[Excerpts from a dataset]
________

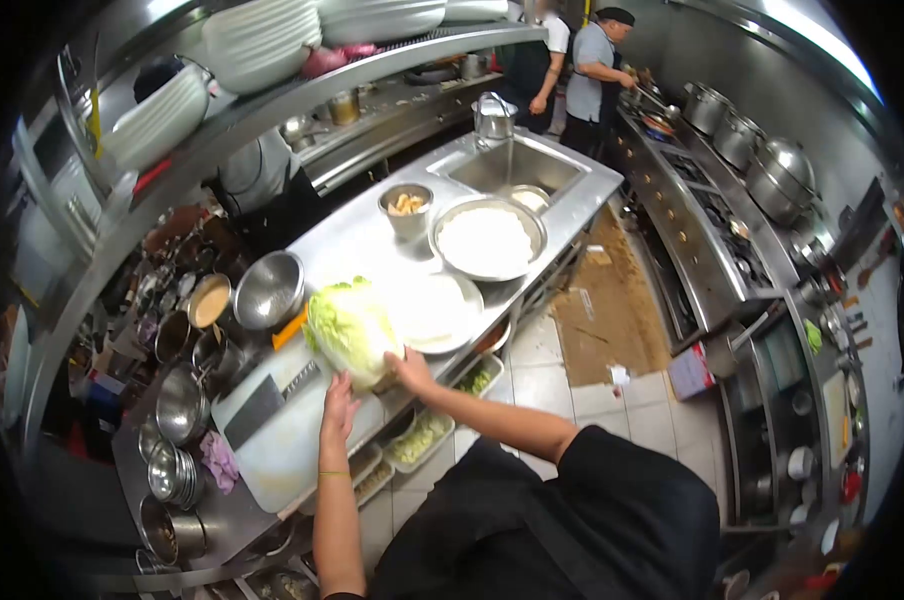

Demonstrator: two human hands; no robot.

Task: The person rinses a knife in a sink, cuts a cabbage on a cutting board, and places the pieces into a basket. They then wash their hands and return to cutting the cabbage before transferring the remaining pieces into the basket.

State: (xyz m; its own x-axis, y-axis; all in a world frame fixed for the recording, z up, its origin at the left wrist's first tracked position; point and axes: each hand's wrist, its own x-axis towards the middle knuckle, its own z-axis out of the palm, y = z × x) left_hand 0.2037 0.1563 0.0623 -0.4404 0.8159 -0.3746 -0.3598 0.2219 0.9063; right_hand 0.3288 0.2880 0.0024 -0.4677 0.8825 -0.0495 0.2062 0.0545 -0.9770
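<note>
While the napa cabbage [350, 330] lies on its side at the far end of the white cutting board [292, 440], both hands are on it: the left hand [338, 402] rests against its near side with the fingers spread flat, and the right hand [408, 370] cups the stem end, its grip curled about the base of the head. Neither hand pinches anything else. By the look of it, this is the step of settling and steadying the head on the board before any cut; the cleaver [270, 400] lies untouched on the board just beside the left hand, blade flat, handle pointing toward the cabbage.

A next move would likely call for one hand to let go and take the cleaver while the other keeps the round head from rolling, since it sits on a curved side and partly over the board's edge.

Just beyond the cabbage stands an empty white plate [434, 312], and past that a wide steel bowl [488, 240] filled with something white, a small pot [406, 208] of pale pieces, and the sink [517, 168] with its tap running. To the left of the board a steel mixing bowl [269, 290] and a bowl of tan sauce [210, 300] sit on the counter [357, 235], with stacked small bowls [172, 470] nearer. At the far range, other people [597, 75] are at work.
</note>
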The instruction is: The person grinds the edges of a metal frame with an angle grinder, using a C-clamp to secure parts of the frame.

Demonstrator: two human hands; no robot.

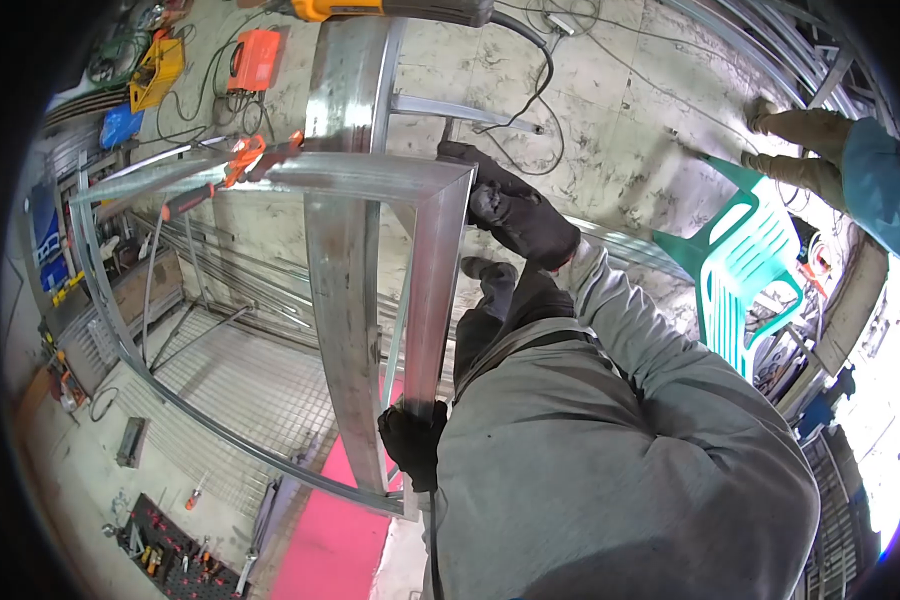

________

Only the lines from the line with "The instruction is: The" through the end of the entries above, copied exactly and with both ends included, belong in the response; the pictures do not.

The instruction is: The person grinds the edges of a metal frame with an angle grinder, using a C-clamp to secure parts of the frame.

Demonstrator: two human hands; no robot.

No more output is expected.